Using the listing below, set down exactly the lines from the one that contains "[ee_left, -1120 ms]" through the one that contains "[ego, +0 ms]", with no pictures.

* **COLLECTED MATERIAL**:

********

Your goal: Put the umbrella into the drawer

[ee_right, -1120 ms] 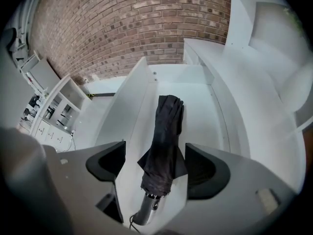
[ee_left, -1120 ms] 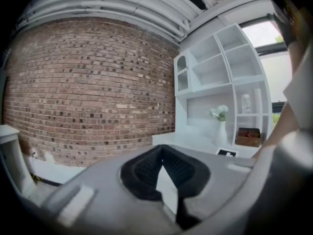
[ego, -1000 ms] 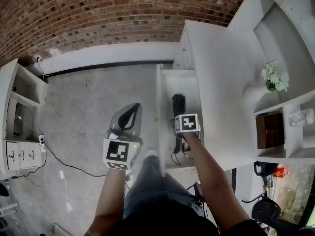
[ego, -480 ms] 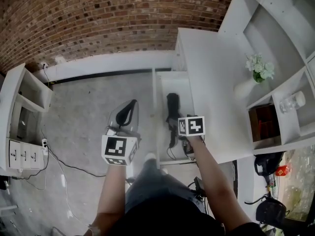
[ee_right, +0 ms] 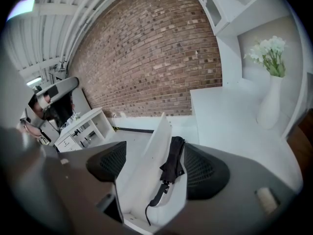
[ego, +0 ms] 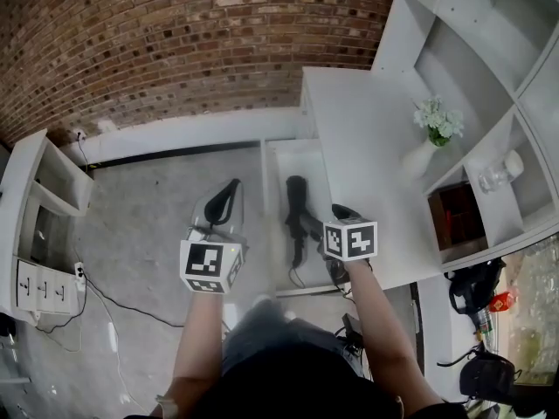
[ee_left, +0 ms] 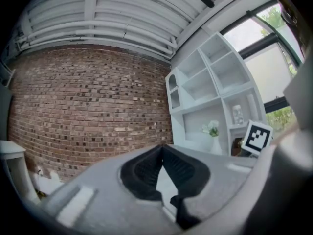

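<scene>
Head view
- drawer [ego: 320,169]: white, pulled out to the left of the desk [ego: 367,120], open on top
- umbrella [ego: 294,206]: black, folded, lying lengthways on the drawer floor; thick end far, handle and strap near
- right gripper [ego: 339,215]: over the near right part of the drawer, just right of the umbrella; whether they touch can't be told from here
- left gripper [ego: 230,191]: over the floor [ego: 148,190], left of the drawer front, apart from it
- rest: brick wall [ego: 175,42] at the far side, vase [ego: 419,157] with flowers on the desk's right part, low cabinet [ego: 39,208] far left

Left gripper view
- left gripper [ee_left: 162,150]: pad tips pressed together, nothing between them
- background: brick wall [ee_left: 88,106], shelves [ee_left: 210,80], vase [ee_left: 214,142]; the right gripper's marker cube [ee_left: 257,136] shows at the right edge

Right gripper view
- right gripper [ee_right: 156,170]: released, pads wide apart, gripping nothing
- umbrella [ee_right: 172,163]: inside the drawer [ee_right: 157,138], seen between the pads and closer to the right one
- strap [ee_right: 149,212]: trails toward the drawer's near end
- desk [ee_right: 230,124]: right of the drawer, vase [ee_right: 269,104] upright on it
</scene>
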The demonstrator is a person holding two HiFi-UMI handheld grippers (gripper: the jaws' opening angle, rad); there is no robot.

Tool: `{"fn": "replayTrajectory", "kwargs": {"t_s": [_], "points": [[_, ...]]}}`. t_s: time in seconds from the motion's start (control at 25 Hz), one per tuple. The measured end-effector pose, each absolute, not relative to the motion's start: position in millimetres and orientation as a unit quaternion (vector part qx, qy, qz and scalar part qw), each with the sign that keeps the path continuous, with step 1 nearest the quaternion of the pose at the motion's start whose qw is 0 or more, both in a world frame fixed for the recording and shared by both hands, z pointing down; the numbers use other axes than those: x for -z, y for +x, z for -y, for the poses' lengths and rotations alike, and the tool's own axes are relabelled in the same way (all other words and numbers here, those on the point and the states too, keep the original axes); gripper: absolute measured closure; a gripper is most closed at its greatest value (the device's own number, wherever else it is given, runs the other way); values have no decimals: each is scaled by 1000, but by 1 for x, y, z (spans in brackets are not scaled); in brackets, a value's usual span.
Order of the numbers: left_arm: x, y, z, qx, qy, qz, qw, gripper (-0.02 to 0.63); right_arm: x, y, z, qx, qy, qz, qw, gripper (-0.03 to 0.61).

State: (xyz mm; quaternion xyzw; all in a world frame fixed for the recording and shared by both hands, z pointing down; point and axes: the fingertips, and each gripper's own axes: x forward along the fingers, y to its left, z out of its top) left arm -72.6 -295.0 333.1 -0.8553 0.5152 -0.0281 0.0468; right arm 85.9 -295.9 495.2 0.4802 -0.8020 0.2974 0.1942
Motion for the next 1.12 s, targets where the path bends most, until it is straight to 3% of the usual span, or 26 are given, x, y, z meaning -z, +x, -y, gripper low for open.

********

* **TASK OUTPUT**:
[ee_left, -1120 ms] 
[ego, -1000 ms] 
[ego, -480 ms] 
[ee_right, +0 ms] 
[ego, +0 ms] 

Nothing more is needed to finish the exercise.